The support portions 10e extend from the side walls 10c toward positions below the substrate 7. The support portions 10e and the substrate 7 are disposed so as to be separated from each other. The support portions 10e extend further than the connector pin 8 from the side walls 10c toward positions below the substrate 7.

The front wall 10d has through-holes (not shown) through which the lead portions 8d extend. In a front view of the housing 10, grooves (not shown), which pass through the through-holes, are formed in the thickness direction of the housing 10. The link portions 9c are contained in the grooves, and the link portions 8c are embedded in the housing 10.

The covering member 12 is disposed so that the connection terminals 2 and the first connector pins 8a are not exposed to the outside. The covering member 12 seals the connection terminals 2 and the first connector pins 8a. The covering member 12 joins the substrate 7 and the connector 31 and reinforces the electrical and mechanical connection between the connection terminals 2 and the first connector pins 8a.

The covering member 12 may be made of, for example, an epoxy thermosetting resin, a thermosoftening resin, a UV curable resin, or a visible-light curable resin. Preferably, the covering member 12 is made of a material having higher hardness than the first covering layer 27a and the second covering layer 27b, because the covering member 12 is used to join the substrate 7 and the connector 31. In the present embodiment, an epoxy thermosetting resin is used as the covering member 12.

As illustrated in FIGS. 5 and 6, the covering member 12 is disposed on the first connector pins 8a and on the second connector pins 8b. A part of the covering member 12 that is disposed on the first connector pins 8a is also disposed on the upper wall 10a and the side walls 10c of the housing 10 and on the first covering layer 27a.

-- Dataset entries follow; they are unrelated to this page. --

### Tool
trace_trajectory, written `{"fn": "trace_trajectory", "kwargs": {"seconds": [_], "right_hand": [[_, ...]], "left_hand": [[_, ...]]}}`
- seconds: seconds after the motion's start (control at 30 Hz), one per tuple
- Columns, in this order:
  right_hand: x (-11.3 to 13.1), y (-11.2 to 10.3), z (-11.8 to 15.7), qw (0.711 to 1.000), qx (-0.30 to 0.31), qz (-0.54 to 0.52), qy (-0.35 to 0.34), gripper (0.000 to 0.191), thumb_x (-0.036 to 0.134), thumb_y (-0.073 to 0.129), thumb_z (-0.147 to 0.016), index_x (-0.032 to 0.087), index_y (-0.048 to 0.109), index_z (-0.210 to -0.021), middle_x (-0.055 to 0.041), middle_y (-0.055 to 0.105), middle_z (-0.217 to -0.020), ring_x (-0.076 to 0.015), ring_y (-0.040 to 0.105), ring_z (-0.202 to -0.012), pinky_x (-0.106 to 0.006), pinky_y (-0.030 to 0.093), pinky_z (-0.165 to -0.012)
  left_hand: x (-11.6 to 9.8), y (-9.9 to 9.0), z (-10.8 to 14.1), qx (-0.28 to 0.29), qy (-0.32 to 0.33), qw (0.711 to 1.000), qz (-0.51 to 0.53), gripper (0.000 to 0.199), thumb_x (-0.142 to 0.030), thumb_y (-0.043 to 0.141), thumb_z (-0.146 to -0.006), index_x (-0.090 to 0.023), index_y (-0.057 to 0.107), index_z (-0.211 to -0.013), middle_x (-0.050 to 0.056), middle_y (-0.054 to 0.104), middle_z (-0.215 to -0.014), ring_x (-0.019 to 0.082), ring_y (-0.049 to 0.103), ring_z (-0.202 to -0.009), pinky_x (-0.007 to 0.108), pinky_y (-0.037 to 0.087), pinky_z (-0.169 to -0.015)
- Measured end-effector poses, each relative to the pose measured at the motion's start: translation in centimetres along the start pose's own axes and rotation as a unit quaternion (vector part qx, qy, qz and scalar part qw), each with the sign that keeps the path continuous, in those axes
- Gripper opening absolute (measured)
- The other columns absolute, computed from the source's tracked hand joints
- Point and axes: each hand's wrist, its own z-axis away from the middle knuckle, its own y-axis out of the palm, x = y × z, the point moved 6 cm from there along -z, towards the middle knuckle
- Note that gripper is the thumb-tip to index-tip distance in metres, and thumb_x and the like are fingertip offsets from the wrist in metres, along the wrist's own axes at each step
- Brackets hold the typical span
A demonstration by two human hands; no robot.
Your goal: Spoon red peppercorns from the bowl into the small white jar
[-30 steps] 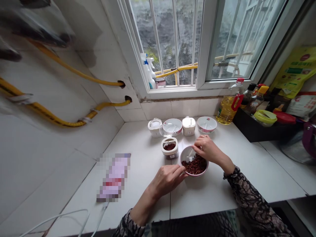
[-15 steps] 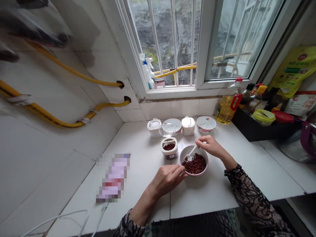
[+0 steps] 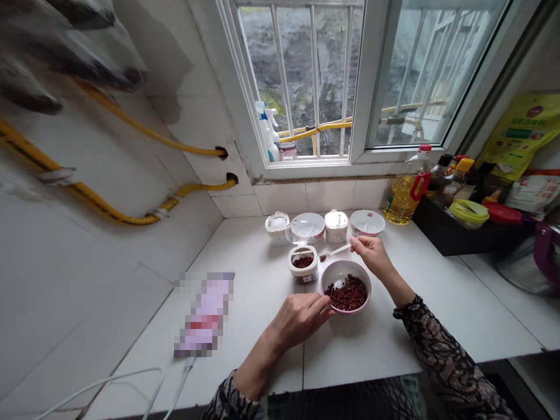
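My right hand (image 3: 373,256) pinches the handle of a small white spoon (image 3: 338,251). The spoon's scoop, with a little dark red spice in it, is over the gap between the bowl and the open spice jar. With fingers at its left rim, my left hand (image 3: 301,315) holds a white bowl (image 3: 345,268) with a pink outside. Dark red grains (image 3: 350,293), which look like Sichuan peppercorns, cover much of the bowl's bottom. Just left of the bowl stands the spice jar (image 3: 303,274), its clear lid up and similar grains inside.
Behind stand a white-filled jar (image 3: 277,233), a bowl (image 3: 307,217), a lidded jar (image 3: 336,233) and another bowl (image 3: 368,232). An oil bottle (image 3: 400,198) and a black condiment box (image 3: 437,227) are at right. Left lies a blurred purple object (image 3: 209,309) with a cable (image 3: 181,379).
My right hand has lifted the spoon out of the bowl and moved it up and left toward the spice jar. My left hand stays at the bowl's rim.
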Motion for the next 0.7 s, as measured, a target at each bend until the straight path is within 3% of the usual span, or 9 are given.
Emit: {"fn": "trace_trajectory", "kwargs": {"seconds": [0.1,0.17,0.27,0.33,0.4,0.5,0.6,0.7], "right_hand": [[3.3,0.4,1.0,0.984,-0.11,0.058,-0.126,0.041,0.044,0.046,-0.095,0.021,0.056,-0.063,-0.0012,0.057,-0.061,-0.0171,0.052,-0.064,-0.032,0.042,-0.069],[5.5,1.3,2.1,0.952,-0.163,0.131,-0.222,0.038,0.035,0.046,-0.098,0.021,0.054,-0.064,-0.0019,0.059,-0.064,-0.0183,0.055,-0.069,-0.036,0.043,-0.08],[7.6,3.5,3.6,0.895,-0.144,0.229,-0.354,0.031,0.024,0.048,-0.098,0.021,0.056,-0.068,-0.0018,0.063,-0.069,-0.0181,0.058,-0.076,-0.04,0.039,-0.097],[8.0,4.1,4.0,0.874,-0.128,0.253,-0.395,0.028,0.021,0.05,-0.098,0.021,0.058,-0.071,-0.0016,0.064,-0.071,-0.018,0.06,-0.08,-0.041,0.036,-0.102],[7.7,3.2,3.8,0.881,-0.136,0.24,-0.384,0.028,0.021,0.049,-0.098,0.021,0.057,-0.071,-0.0014,0.064,-0.072,-0.0177,0.06,-0.078,-0.042,0.036,-0.102],[6.3,0.8,2.4,0.919,-0.124,0.199,-0.316,0.033,0.025,0.049,-0.098,0.021,0.054,-0.066,-0.0005,0.06,-0.066,-0.017,0.056,-0.07,-0.04,0.041,-0.092],[4.1,-0.3,1.1,0.95,0.0,0.173,-0.259,0.037,0.029,0.048,-0.098,0.022,0.052,-0.062,-0.0004,0.056,-0.061,-0.0165,0.052,-0.063,-0.033,0.044,-0.073],[2.3,-0.6,0.8,0.948,0.065,0.216,-0.222,0.041,0.031,0.048,-0.098,0.021,0.051,-0.058,-0.002,0.056,-0.06,-0.0168,0.05,-0.064,-0.033,0.042,-0.071]], "left_hand": [[0.0,0.0,0.0,0.004,-0.001,1.0,-0.002,0.02,-0.029,0.044,-0.104,-0.016,0.058,-0.096,-0.001,0.062,-0.067,0.012,0.059,-0.053,0.023,0.042,-0.047],[0.0,0.0,0.0,0.005,-0.001,1.0,-0.005,0.021,-0.029,0.043,-0.104,-0.016,0.058,-0.097,0.0,0.062,-0.067,0.012,0.06,-0.054,0.023,0.042,-0.048],[0.0,0.0,0.0,0.003,-0.003,1.0,-0.012,0.024,-0.03,0.043,-0.105,-0.016,0.059,-0.095,0.0,0.062,-0.066,0.012,0.059,-0.053,0.023,0.042,-0.047],[-0.1,0.0,-0.1,0.002,-0.004,1.0,-0.016,0.024,-0.031,0.043,-0.105,-0.016,0.059,-0.094,0.0,0.062,-0.065,0.012,0.06,-0.053,0.023,0.043,-0.047],[-0.1,0.0,-0.1,0.002,-0.004,1.0,-0.015,0.024,-0.03,0.043,-0.105,-0.016,0.059,-0.095,0.0,0.062,-0.066,0.012,0.06,-0.054,0.022,0.043,-0.048],[-0.1,-0.1,-0.1,0.005,-0.003,1.0,-0.007,0.024,-0.03,0.043,-0.105,-0.015,0.059,-0.095,0.0,0.062,-0.066,0.012,0.06,-0.053,0.022,0.044,-0.048],[0.0,-0.1,-0.1,0.006,-0.005,1.0,-0.002,0.023,-0.03,0.043,-0.104,-0.015,0.059,-0.096,0.0,0.063,-0.067,0.011,0.06,-0.054,0.021,0.044,-0.049],[0.0,-0.1,-0.1,0.009,-0.008,1.0,-0.004,0.022,-0.03,0.043,-0.104,-0.016,0.059,-0.097,0.0,0.063,-0.068,0.012,0.061,-0.055,0.021,0.045,-0.05]]}}
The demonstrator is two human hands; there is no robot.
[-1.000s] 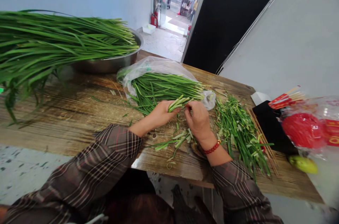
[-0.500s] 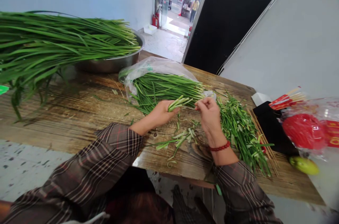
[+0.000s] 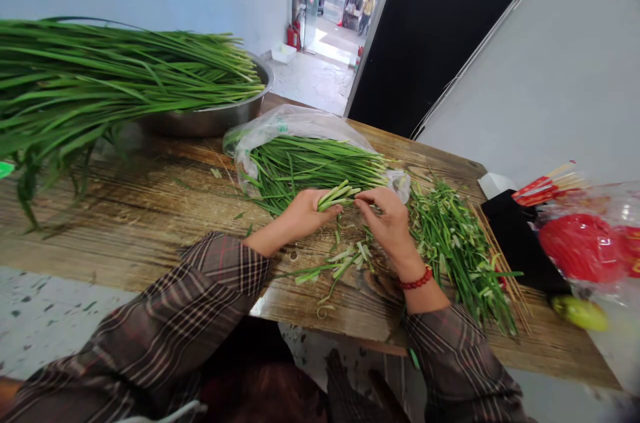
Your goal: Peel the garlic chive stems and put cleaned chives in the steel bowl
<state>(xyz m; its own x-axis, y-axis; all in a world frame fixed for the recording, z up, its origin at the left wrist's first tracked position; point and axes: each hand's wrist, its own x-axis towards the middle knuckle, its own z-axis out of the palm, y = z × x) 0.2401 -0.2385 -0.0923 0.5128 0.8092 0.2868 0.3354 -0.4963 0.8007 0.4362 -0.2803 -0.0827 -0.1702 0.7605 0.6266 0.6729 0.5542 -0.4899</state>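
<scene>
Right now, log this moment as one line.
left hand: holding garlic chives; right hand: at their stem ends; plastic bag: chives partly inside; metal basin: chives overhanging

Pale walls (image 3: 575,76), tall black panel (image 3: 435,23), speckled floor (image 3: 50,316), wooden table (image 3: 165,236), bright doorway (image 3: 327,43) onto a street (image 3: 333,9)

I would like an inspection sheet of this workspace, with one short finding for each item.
Surface: wooden table, grain visible.
Job's things: green stalks in left hand; a large bundle in a metal basin; another partly wrapped by a plastic bag.
Clutter: pale scraps between forearms; leafy pile and thin sticks at right.
Hands: left closed around stalks; right hand at their ends, contact unclear.
Cables: white cord near lap, type unclear.
Surroundings: doorway, fire extinguishers.
</scene>
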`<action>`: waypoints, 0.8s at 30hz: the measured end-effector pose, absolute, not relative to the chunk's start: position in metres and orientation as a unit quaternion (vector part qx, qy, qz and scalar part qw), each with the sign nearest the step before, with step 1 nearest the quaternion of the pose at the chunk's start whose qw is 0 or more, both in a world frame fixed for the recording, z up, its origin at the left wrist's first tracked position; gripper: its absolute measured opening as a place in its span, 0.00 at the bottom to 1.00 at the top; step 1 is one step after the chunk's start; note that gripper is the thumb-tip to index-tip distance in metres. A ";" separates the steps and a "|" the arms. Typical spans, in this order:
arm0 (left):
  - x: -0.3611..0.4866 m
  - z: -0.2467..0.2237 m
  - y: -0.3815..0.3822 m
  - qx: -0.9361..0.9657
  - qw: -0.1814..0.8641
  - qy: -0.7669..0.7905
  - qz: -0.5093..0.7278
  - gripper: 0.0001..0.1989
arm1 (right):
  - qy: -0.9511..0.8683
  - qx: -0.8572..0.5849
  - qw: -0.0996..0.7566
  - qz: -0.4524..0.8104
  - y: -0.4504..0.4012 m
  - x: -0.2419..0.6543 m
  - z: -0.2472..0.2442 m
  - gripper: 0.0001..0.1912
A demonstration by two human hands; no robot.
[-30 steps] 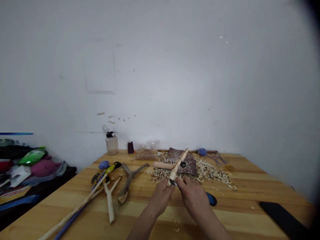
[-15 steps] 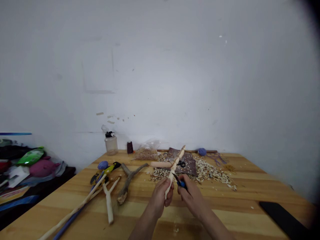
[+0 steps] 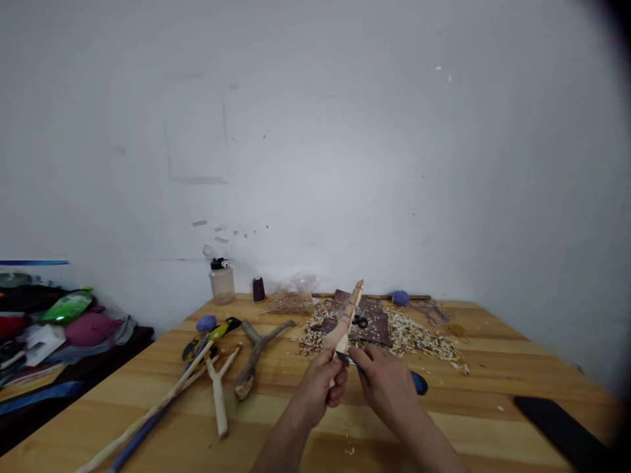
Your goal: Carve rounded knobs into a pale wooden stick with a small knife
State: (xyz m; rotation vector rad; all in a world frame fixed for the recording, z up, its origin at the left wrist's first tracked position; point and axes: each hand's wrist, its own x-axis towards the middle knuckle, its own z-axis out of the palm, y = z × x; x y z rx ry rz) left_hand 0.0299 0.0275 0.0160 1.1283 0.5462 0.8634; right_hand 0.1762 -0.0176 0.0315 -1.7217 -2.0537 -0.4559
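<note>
My left hand (image 3: 319, 384) is closed around the lower end of a peeled, pale forked stick (image 3: 348, 318). The stick points up and away, and its two branches nearly line up from here. My right hand (image 3: 387, 384) grips a knife (image 3: 419, 383) with a blue and black handle. The handle's end sticks out on the right of that hand. The dark blade lies against the stick just above my left thumb. Behind the stick, a pair of black-handled scissors (image 3: 361, 321) rests on a brown sheet (image 3: 377, 325) strewn with wood shavings.
Wood shavings (image 3: 424, 341) are heaped at the back. To the left lie a grey forked branch (image 3: 256, 355), a peeled forked stick (image 3: 218, 394) and long sticks (image 3: 142, 420). A bottle (image 3: 222, 286), a thread spool (image 3: 258, 290) and a bag (image 3: 292, 299) stand near the wall. A black flat object (image 3: 557, 427) lies at right.
The forked stick has been turned in my left hand, so its left branch no longer points sideways. My right hand has rotated the knife, bringing its blade across the stick lower down.
</note>
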 end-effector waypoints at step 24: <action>0.026 0.024 0.027 0.491 0.743 0.288 0.351 0.16 | -0.734 -0.640 0.146 -0.173 -0.018 0.175 0.037 0.14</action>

A part of the covering member 12 that is disposed on the second connector pin 8b is also disposed on the support portions 10e and the side walls 10c. The part of the covering member 12 disposed on the second connector pin 8b is disposed at both end portions and a central portion in the main scanning direction so as to protrude from the housing 10. Thus, the housing 10 is strongly connected to the substrate 7 against an external force in the main scanning direction.

The covering member 12 is disposed so as to completely cover the first connector pins 8a. The second connector pins 8b are disposed so as to cover the contact portions 8b3, and parts of the first portions 8b1 and the second portions 8b2 of the second connector pins 8b are exposed.

The covering member 12 is disposed also between the front wall 10d of the housing 10 and the end surface 7e of the substrate 7. The second covering layer 27b is disposed only a part of the end surface 7e near a main surface 7a. That is, a part of the end surface 7e includes the exposed portion 7h, which is exposed from the second covering layer 27b.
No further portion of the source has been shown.